• [Task details]:
Every line of the data must be retyped exactly as it stands.

• [Dataset section]:
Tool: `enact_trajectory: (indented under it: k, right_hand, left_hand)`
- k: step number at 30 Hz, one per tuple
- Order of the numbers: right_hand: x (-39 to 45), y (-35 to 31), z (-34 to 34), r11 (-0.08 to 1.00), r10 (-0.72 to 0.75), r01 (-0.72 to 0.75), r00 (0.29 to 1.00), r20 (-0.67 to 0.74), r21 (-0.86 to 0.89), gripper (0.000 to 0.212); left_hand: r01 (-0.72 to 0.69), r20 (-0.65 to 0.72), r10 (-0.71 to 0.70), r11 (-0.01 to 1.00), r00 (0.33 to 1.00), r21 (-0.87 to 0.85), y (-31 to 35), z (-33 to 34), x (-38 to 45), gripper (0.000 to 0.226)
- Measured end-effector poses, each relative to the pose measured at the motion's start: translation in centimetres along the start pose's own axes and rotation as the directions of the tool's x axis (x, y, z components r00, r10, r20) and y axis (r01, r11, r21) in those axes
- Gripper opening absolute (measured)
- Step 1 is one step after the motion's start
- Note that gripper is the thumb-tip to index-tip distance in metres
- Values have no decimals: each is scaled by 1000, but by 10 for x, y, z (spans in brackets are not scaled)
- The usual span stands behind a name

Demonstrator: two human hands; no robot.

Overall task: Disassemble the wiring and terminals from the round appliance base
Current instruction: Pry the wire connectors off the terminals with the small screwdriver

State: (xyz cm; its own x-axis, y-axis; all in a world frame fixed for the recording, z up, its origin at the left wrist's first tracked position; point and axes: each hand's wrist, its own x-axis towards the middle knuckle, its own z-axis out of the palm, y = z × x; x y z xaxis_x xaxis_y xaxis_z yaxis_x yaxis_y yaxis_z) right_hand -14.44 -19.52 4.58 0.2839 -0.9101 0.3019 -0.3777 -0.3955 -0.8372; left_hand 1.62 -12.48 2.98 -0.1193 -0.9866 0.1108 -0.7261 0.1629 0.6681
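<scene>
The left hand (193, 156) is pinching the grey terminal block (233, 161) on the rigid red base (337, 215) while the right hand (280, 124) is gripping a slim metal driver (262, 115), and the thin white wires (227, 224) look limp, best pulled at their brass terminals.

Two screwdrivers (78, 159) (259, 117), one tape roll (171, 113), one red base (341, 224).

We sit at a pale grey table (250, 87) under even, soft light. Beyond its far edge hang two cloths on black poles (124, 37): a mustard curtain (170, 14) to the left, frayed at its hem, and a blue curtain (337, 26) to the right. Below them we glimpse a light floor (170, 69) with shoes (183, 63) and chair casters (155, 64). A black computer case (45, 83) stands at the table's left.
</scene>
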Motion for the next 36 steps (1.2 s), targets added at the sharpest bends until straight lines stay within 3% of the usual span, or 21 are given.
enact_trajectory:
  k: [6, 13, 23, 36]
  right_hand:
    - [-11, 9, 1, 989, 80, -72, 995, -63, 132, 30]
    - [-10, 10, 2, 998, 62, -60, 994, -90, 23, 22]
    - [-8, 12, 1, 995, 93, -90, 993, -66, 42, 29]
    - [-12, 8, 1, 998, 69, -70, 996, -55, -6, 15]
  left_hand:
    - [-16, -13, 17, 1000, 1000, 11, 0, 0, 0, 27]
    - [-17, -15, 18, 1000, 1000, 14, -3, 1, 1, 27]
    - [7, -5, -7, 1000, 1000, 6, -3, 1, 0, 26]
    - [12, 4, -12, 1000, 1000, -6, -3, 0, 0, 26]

• [Response area]:
Tool: `enact_trajectory: (indented under it: k, right_hand, left_hand)`
- k: step number at 30 Hz, one per tuple
- Order of the numbers: right_hand: x (-39 to 45), y (-35 to 31), z (-34 to 34), r11 (-0.08 to 1.00), r10 (-0.72 to 0.75), r01 (-0.72 to 0.75), r00 (0.29 to 1.00), r20 (-0.67 to 0.74), r21 (-0.86 to 0.89), gripper (0.000 to 0.212); left_hand: r01 (-0.72 to 0.69), r20 (-0.65 to 0.72), r10 (-0.71 to 0.70), r11 (-0.01 to 1.00), r00 (0.33 to 1.00), r21 (-0.87 to 0.85), y (-31 to 35), z (-33 to 34), x (-38 to 45), gripper (0.000 to 0.226)
- Measured end-effector poses, each relative to the pose measured at the motion's start: translation in centimetres along the start pose's own axes and rotation as the directions of the tool's x axis (x, y, z components r00, r10, r20) and y axis (r01, r11, r21) in those axes
- Gripper opening absolute (measured)
- Step 1 is one step after the motion's start
- Note that gripper is the thumb-tip to index-tip distance in metres
- Values have no decimals: each is scaled by 1000, but by 10 for x, y, z (spans in brackets are not scaled)
- The usual span stands behind a name

Demonstrator: two human hands; no robot.

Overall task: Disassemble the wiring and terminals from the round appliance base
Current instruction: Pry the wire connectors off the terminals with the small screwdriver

State: (xyz cm; its own x-axis, y-axis; all in a world frame fixed for the recording, z up, its origin at the left wrist's first tracked position; point and axes: each hand's wrist, its own x-axis towards the middle knuckle, its own z-axis out of the palm, y = z × x; x y z xaxis_x xaxis_y xaxis_z yaxis_x yaxis_y yaxis_z) right_hand -14.44 -19.52 4.58 0.2839 -0.9101 0.3019 -0.3777 -0.3955 -0.8372; left_hand 1.62 -12.48 2.98 -0.1193 -0.9866 0.1108 -0.7261 0.1629 0.6681
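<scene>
The left hand (193, 156) is pinching the grey terminal block (233, 161) on the rigid red base (337, 215) while the right hand (280, 124) is gripping a slim metal driver (262, 115), and the thin white wires (227, 224) look limp, best pulled at their brass terminals.

Two screwdrivers (78, 159) (259, 117), one tape roll (171, 113), one red base (341, 224).

We sit at a pale grey table (250, 87) under even, soft light. Beyond its far edge hang two cloths on black poles (124, 37): a mustard curtain (170, 14) to the left, frayed at its hem, and a blue curtain (337, 26) to the right. Below them we glimpse a light floor (170, 69) with shoes (183, 63) and chair casters (155, 64). A black computer case (45, 83) stands at the table's left.
</scene>
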Motion for the next 36 steps (1.2 s), targets added at the sharpest bends until straight lines stay within 3% of the usual span, or 21 are given.
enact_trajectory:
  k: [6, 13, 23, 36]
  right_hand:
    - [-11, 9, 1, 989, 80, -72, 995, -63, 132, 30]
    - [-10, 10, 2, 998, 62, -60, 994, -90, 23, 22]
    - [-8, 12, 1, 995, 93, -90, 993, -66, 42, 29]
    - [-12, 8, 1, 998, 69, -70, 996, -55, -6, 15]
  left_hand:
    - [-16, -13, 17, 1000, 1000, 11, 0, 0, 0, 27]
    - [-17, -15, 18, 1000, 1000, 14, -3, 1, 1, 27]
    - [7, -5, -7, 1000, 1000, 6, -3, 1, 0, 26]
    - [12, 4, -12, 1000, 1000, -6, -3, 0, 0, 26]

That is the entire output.